I remember how happy she was when I read and prayed with her. I also remember that I only did this once. I say this to my shame. I was “too busy” to do this again before she passed away. 

I was being self-protective. I didn’t want to risk rejection, so I didn’t enter her room (where she was) a second time. And besides, I was busy with a wife, three young children, and a house to take care of. Today, I regret my passivity in spending more time with her. 

What she was doing was hiding. Hiding from life, from responsibility, from everyone. 

I think she was mourning her life. In silence, she grieved the best she could in her safe place. She raised six children, seven if you include my dad. My dad was a great man; he didn’t know how to help Mom, so she was kind of on her own. I think she was too worn out to try anymore.
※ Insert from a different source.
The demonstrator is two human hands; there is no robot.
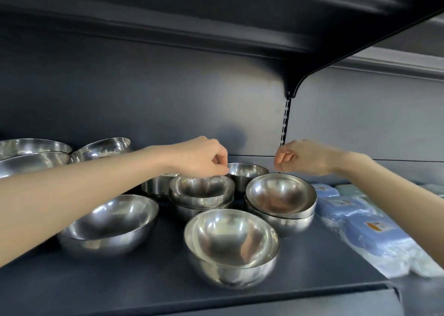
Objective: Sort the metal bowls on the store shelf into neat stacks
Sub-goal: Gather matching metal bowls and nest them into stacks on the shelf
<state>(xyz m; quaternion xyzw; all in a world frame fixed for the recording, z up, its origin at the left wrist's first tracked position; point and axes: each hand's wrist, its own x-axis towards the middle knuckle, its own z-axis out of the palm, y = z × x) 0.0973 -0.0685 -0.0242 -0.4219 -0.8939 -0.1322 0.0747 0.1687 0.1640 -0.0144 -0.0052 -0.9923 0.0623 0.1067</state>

She was waiting for God to take her home. 

Was I doing the same thing? I was in my safe place, hoping the beast inside would leave me alone. I was like my washing machine—powerless, useless, and taking up space. And just like Mom, I was shut down. I hoped the black hole would spit me out. I wanted to return to normal because nothing I had was normal.  

Most of my life has been lived under the cloud of shame or the fear of that shame. I wish I had the guts to spend more time with her. I wish I could have read one more Daily Bread to her. I wish there was more time.

I will regret the thousands of conversations I didn’t have in Heaven because I was too afraid to have them. I think I will be disgusted at how small my life was. I allowed fear to occupy too much of my heart. I gave up too much ground. I could have done more.  

                                                                A Boy

As I lay in bed, I felt like a 6-year-old boy hiding from the world. Maybe I was hiding from my pain, but where is there to hide? I’ve led dozens of men’s groups and have worked to challenge murderers and rapists on my caseload. I try to get prisoners to understand themselves and face their fears. And there I was, hiding under my covers.  

“You hypocrite” scrolled through my mind. 

I know this was a lie from Satan. But why did it hurt so much if this was a false accusation? Maybe I was a hypocrite, trying to make people believe I’m something I am not. 

A widower once told me, “Don’t waste this.” Great wisdom. I think I understand what he means. I need to resist the urge to run from pain. But I still need a break from it, right?

I think God is increasing my resistance to pain. I think he’s trying to grow my character. I need to allow the silence to turn my suffering into something good. I can’t live life hiding. I need to risk feeling this grief. But I don’t want to.

I’m afraid to write this, to let my guard down. I know several people who don’t respect me at all, and I don’t want that number to grow. But I need to put this self-protective shield to the side so I can receive love from those who do. 

In my heart, I want to honor Jesus. In some strange way, these writings are doing that. 

*      *      *

Read Anonymously from the Pulpit 

Temptation is an outworking of stress in my body; the greater my stress, the stronger my temptation to act out. Since I struggle with sexual fantasy, my temptation is to act out with porn. I am seeking “Relief,” with a capital R,a physical response to an emotional problem. My relief becomes a god, something I’m willing to sacrifice my values to get. The greater my stress, the greater my pressure to act out. I don’t want to sit with this pain. I want to wiggle away from it. I want to pull my hand from the hot stove and find instant relief if possible. By surrendering to God, I surrender that outlet to him. Faith assumes God has something better, something I’m not very good at.

My pressure comes from the lie that “I don’t have what it takes to be a man,” and “I need to be accepted.” When life (people) challenges me in either of these vulnerable areas, I react with increased fear, and the temptation to overeat or seek sexual release seems entirely justifiable.